ENTRIES SHOWN
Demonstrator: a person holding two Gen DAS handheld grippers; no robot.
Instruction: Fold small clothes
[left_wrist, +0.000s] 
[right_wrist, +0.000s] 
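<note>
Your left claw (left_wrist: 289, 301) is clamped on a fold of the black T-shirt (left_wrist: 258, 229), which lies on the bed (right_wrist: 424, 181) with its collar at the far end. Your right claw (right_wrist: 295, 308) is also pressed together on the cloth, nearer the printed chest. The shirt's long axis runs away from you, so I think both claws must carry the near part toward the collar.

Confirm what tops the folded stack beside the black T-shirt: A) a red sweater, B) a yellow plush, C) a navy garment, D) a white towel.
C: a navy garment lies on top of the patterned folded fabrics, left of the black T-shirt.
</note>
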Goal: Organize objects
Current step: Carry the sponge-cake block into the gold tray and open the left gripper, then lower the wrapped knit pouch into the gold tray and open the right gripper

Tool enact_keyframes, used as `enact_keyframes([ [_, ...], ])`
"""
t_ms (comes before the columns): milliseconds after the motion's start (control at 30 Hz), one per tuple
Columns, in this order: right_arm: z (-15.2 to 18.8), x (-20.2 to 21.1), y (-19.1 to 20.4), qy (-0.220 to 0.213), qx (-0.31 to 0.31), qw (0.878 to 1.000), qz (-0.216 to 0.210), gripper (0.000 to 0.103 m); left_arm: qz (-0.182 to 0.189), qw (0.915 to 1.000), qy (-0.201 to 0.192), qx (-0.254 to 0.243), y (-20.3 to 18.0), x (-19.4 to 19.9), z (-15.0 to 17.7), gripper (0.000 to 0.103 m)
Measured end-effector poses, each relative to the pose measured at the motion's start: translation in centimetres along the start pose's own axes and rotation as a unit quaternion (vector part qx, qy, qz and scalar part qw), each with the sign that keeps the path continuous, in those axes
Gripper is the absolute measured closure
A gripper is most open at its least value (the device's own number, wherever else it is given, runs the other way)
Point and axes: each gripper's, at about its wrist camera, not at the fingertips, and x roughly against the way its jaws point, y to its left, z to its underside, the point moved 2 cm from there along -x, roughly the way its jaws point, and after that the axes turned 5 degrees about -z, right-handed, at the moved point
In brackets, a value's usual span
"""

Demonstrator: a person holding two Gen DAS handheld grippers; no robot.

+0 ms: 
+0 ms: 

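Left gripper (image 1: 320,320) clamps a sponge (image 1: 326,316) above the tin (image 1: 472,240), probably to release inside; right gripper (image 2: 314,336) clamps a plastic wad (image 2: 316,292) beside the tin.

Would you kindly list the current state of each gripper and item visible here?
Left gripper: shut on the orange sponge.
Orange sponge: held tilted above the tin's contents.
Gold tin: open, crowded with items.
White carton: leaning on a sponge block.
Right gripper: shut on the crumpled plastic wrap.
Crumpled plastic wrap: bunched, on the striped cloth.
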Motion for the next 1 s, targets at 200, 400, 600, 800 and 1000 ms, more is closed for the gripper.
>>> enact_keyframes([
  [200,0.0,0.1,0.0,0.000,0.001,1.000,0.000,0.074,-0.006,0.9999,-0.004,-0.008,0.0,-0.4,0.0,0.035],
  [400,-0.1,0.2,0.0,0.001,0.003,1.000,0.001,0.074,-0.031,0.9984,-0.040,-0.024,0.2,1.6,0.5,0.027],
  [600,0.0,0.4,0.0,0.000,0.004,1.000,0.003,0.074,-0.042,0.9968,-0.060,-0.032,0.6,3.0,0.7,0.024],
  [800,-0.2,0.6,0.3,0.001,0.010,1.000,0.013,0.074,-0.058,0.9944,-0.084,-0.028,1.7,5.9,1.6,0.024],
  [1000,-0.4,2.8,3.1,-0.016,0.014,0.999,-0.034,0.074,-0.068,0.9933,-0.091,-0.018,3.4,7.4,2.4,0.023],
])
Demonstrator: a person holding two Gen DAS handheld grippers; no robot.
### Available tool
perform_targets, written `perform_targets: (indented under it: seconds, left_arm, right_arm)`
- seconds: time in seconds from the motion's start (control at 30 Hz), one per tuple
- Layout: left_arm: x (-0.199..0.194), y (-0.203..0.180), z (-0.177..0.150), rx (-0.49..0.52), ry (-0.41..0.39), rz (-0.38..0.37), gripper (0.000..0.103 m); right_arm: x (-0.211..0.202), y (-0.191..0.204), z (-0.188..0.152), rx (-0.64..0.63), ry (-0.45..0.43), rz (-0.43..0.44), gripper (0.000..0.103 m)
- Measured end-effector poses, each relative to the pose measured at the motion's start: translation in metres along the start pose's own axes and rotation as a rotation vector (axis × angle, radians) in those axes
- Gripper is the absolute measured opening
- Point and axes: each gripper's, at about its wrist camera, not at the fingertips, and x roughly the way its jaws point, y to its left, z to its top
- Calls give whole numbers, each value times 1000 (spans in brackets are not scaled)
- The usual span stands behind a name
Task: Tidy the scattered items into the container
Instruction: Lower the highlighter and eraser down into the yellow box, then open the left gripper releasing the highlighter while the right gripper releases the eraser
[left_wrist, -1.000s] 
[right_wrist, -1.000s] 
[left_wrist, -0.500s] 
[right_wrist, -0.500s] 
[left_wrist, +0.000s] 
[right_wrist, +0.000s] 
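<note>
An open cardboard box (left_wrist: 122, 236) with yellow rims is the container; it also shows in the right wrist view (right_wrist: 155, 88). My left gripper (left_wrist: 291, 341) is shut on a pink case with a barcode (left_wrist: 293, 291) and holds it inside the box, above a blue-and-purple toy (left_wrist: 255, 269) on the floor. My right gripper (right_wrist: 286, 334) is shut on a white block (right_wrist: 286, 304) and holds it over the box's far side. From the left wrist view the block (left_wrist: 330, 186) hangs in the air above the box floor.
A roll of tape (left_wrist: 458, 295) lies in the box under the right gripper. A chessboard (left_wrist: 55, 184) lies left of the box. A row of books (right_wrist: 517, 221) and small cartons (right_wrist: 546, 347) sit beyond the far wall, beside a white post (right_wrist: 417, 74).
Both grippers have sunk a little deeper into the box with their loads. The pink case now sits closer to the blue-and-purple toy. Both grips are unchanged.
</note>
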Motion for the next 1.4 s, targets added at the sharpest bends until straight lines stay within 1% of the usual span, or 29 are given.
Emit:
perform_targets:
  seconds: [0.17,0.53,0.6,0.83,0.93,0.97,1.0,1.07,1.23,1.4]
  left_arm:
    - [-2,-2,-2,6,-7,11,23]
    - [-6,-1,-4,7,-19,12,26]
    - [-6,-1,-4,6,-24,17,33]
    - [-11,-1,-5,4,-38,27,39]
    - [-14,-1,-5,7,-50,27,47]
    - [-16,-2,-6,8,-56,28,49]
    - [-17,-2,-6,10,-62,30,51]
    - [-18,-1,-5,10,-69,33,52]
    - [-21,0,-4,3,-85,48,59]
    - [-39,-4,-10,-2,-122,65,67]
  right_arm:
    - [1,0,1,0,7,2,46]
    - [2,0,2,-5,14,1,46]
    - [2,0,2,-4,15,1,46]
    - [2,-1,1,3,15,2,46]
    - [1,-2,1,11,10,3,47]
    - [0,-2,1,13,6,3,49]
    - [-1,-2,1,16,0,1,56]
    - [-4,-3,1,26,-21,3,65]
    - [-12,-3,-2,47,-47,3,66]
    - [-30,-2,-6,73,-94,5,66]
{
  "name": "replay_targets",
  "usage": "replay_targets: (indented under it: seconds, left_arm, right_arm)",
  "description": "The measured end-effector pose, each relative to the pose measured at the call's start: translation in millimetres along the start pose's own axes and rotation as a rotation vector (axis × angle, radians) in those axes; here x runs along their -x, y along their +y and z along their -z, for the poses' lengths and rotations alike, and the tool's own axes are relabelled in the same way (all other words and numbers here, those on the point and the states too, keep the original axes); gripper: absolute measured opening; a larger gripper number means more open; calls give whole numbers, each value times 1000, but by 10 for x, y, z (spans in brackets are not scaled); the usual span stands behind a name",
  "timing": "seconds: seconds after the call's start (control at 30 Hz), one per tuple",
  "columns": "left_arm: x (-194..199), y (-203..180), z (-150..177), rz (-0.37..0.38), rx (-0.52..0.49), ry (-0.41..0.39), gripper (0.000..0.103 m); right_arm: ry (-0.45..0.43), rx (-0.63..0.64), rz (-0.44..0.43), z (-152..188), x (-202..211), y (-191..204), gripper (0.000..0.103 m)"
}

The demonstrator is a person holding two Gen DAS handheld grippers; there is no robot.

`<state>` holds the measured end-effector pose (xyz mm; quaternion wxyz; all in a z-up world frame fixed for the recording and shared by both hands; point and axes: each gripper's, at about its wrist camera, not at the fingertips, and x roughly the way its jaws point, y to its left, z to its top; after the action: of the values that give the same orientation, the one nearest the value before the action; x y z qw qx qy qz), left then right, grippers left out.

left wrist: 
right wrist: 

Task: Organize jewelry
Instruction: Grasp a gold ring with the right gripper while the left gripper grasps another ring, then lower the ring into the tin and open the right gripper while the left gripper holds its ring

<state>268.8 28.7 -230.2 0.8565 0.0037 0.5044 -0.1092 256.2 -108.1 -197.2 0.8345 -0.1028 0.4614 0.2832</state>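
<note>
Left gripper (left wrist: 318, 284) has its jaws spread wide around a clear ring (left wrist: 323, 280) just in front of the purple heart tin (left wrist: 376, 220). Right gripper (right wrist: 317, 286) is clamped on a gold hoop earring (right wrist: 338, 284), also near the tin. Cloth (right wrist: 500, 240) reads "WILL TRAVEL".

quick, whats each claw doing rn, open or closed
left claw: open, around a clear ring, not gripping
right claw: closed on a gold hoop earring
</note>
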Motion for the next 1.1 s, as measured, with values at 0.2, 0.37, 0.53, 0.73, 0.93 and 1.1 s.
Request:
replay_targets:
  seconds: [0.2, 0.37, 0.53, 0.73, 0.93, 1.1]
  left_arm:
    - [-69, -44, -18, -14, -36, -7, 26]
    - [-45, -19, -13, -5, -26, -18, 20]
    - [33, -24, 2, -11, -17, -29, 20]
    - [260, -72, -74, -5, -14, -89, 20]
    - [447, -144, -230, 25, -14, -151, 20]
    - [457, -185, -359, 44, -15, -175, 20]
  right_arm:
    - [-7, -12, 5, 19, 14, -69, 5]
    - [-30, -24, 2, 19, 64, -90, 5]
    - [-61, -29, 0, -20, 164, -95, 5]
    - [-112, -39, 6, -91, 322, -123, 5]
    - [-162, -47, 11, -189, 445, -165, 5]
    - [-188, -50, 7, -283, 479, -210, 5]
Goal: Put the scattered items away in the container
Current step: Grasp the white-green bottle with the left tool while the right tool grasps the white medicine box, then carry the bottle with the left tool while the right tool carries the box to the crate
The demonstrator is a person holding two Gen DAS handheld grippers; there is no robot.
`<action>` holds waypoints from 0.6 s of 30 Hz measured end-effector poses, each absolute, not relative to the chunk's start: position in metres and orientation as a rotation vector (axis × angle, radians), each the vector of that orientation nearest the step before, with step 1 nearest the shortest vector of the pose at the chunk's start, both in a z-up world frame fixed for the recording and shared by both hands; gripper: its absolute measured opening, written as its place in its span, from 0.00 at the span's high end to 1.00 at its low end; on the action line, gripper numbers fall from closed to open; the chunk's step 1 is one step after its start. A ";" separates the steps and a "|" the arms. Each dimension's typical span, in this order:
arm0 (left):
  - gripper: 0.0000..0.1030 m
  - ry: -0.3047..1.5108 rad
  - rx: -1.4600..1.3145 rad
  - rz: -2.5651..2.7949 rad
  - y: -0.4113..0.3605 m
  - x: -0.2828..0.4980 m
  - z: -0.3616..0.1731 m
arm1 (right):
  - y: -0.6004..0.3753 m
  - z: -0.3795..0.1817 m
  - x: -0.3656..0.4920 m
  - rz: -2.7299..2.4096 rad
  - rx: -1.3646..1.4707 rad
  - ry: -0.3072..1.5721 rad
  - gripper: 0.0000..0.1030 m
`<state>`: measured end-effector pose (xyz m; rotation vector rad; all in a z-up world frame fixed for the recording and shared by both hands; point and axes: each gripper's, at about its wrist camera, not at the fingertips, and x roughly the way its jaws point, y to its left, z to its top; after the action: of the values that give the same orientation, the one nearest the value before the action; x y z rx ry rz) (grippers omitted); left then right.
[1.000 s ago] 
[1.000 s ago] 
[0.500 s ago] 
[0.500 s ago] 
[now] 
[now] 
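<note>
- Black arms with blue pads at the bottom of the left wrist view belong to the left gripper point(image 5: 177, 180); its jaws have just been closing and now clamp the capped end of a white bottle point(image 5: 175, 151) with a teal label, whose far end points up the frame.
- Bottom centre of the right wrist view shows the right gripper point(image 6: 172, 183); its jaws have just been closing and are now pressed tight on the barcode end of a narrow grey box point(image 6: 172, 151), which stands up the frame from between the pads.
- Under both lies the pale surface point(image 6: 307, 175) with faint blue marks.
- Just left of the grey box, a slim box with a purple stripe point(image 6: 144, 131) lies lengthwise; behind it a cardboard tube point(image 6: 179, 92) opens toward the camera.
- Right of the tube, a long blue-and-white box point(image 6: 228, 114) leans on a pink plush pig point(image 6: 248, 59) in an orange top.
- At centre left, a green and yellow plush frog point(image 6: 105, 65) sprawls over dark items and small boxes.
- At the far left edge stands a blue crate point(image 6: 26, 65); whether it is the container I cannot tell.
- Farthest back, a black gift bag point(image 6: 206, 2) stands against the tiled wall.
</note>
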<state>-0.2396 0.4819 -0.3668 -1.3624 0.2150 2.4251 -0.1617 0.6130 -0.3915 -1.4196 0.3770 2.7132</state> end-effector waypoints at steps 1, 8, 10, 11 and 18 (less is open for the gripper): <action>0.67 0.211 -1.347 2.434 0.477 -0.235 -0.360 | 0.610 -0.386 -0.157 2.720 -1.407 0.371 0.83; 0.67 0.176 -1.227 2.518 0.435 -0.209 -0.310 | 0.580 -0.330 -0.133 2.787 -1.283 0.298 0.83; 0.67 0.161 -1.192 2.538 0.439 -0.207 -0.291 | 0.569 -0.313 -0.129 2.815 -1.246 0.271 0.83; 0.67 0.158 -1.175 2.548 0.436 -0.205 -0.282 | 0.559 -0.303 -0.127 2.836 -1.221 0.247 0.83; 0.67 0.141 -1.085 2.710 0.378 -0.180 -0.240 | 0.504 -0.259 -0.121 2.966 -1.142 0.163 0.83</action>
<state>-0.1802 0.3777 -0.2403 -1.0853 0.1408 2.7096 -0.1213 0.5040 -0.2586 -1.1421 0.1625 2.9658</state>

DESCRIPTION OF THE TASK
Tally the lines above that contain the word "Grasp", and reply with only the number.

FINISHED TASK
2